Zero-Shot Out-of-Distribution Detection Based on the Pre-trained Model CLIP

Aryamaan Verma
6 min readMar 29, 2024

--

Aryamaan Verma(200040029) | Utkarsh Chittora(20d070085)

Photo by Joshua Sortino on Unsplash

Hi folks, in this blog we will address the problem of zero-shot out-of-distribution (OOD) detection, where the goal is to detect samples that do not belong to any of the known classes, without prior training data of the unseen classes, using the pre-trained model CLIP and a novel method called ZOC.

Table of Content

Introduction

Background and Related Work

Methodology

Key Differences

Experiments Conducted

Results and Discussions

Conclusions

References

Introduction

In the context of OOD detection, the primary objective is to identify samples that do not belong to any of the known classes, without prior training data of the unseen classes. ZOC leverages recent advancements in zero-shot classification through multi-modal representation learning, specifically extending the pre-trained language-vision model CLIP by training a text-based image description generator on top of CLIP.

In testing, the extended model generates candidate unknown class names for each test sample and computes a confidence score based on both the known class names and candidate unknown class names for zero-shot OOD detection.

By leveraging the rich feature space shared by both image and text data in CLIP, ZOC demonstrates superior OOD detection performance, offering a promising solution for enhancing the reliability of OOD sample detection in real-world applications.

Background and Related Work

The background and related work in the field of zero-shot out-of-distribution (OOD) detection have seen significant advancements, with various methods and techniques being developed to address this challenging problem. One notable approach is the use of the pre-trained language-vision model CLIP, which has been leveraged for zero-shot image classification.
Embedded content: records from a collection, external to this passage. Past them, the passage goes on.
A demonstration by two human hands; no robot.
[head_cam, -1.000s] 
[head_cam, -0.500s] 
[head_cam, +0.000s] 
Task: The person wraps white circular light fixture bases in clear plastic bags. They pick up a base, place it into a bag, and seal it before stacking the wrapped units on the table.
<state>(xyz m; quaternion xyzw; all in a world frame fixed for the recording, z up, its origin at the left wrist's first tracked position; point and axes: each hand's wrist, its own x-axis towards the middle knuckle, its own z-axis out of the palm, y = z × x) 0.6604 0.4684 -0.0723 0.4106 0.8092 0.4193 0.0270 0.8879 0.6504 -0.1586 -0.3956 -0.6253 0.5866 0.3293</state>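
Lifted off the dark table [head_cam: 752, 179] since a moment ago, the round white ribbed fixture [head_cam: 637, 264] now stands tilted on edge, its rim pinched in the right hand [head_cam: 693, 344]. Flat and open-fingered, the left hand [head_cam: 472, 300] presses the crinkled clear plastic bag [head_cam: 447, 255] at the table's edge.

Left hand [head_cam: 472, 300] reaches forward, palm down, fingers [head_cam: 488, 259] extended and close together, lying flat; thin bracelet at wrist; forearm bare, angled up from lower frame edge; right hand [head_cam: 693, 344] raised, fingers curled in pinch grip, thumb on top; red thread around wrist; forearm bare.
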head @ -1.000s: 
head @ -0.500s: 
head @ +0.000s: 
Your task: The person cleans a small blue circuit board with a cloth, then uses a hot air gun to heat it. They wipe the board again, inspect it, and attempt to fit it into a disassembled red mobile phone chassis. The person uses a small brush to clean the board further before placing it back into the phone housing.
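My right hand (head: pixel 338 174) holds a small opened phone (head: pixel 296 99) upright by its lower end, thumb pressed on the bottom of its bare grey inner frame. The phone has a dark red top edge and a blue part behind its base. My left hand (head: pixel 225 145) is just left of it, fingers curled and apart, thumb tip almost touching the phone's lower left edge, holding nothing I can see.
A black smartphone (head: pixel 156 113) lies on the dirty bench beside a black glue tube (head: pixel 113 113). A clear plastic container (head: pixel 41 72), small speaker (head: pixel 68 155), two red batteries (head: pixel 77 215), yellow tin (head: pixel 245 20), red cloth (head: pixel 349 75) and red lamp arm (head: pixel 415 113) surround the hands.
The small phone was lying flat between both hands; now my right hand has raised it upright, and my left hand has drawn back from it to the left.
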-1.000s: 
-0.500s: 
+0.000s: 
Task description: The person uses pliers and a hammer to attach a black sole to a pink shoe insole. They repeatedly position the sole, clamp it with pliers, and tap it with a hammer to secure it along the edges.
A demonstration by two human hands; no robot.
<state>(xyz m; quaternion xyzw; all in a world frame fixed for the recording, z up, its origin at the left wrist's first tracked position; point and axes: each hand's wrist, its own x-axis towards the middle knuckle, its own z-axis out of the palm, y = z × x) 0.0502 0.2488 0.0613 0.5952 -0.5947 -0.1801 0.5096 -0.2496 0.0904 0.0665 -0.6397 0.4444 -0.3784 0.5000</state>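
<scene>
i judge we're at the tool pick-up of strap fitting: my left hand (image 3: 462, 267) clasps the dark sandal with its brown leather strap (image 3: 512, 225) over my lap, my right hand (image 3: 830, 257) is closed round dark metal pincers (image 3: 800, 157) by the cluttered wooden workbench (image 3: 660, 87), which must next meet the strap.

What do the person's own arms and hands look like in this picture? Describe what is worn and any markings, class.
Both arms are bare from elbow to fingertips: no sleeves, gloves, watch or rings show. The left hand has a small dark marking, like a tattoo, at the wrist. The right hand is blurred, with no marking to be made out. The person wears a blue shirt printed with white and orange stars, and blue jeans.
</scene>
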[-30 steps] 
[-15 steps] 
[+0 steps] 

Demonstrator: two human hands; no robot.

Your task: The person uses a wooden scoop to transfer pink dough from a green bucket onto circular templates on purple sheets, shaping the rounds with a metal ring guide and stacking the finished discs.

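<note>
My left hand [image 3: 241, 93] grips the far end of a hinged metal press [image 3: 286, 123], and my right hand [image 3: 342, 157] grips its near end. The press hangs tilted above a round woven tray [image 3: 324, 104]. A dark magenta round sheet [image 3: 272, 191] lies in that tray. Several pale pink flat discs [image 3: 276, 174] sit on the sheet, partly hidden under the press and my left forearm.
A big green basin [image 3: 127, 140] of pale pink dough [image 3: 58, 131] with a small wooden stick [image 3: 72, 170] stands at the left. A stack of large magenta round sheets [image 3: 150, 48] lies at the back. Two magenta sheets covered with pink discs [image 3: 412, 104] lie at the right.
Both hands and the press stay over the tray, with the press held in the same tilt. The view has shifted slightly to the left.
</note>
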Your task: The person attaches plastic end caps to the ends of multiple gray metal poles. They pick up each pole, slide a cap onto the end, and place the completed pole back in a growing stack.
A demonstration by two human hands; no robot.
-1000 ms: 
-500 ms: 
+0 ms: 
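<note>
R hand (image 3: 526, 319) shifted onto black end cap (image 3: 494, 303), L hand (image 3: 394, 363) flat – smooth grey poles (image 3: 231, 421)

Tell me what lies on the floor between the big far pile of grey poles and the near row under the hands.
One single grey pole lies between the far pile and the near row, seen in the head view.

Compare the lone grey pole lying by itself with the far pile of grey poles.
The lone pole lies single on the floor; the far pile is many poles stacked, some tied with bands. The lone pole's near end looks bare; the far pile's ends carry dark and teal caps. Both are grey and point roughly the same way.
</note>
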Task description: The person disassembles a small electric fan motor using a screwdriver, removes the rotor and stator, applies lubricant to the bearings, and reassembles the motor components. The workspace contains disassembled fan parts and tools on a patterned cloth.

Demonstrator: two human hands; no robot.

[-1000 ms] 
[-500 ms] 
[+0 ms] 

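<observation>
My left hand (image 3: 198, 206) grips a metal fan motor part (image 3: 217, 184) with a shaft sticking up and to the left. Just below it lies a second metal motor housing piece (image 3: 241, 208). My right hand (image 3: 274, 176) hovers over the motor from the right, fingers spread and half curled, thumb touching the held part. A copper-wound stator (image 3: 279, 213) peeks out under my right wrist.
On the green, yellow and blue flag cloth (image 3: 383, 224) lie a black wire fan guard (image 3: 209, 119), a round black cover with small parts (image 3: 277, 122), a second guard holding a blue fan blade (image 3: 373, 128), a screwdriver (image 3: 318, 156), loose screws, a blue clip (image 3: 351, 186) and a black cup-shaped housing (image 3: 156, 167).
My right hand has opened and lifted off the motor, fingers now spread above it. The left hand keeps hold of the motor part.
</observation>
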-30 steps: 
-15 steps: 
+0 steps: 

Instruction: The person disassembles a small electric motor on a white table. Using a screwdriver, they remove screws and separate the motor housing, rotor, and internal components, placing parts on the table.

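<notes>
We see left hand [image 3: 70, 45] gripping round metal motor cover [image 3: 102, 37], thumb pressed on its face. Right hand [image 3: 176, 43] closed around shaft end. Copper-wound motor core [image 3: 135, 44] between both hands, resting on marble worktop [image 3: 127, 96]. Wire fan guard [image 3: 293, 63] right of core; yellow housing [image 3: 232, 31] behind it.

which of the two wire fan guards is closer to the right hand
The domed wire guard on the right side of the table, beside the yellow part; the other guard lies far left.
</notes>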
Recent research has focused on extending the CLIP model to work in the OOD setting, aiming to dynamically generate candidate unseen labels for each test image and define a novel confidence score based on the similarity of the test image to seen and generated candidate unseen labels in the feature space.

In addition to the advancements in leveraging CLIP for zero-shot OOD detection, previous work in the field has explored various techniques and methodologies for OOD detection. These include methods such as ODIST, which focuses on open-world classification via distributionally shifted instances, and Doc, a deep open classification of text documents.

The diverse range of methods and techniques in the field of OOD detection reflects the ongoing efforts to develop robust and effective approaches for identifying samples that do not belong to any of the known classes, without prior training data of the unseen classes.

Methodology

fig 1 — model outline

In Zoc, the model generates candidate unknown class names for each test sample and computes a confidence score based on both the known class names and candidate unknown class names for zero-shot OOD detection.

The methodology includes an experimental evaluation on five benchmark datasets for OOD detection to assess the performance of the proposed ZOC method. The datasets used for evaluation include CIFAR10, CIFAR+10, CIFAR+50, TinyImagenet, and CIFAR100. The evaluation measures the Area Under the ROC curve (AUROC) as the primary evaluation metric, which is commonly used for OOD detection and the results demonstrate that ZOC outperforms the baselines by a large margin, indicating its superior performance in zero-shot OOD detection.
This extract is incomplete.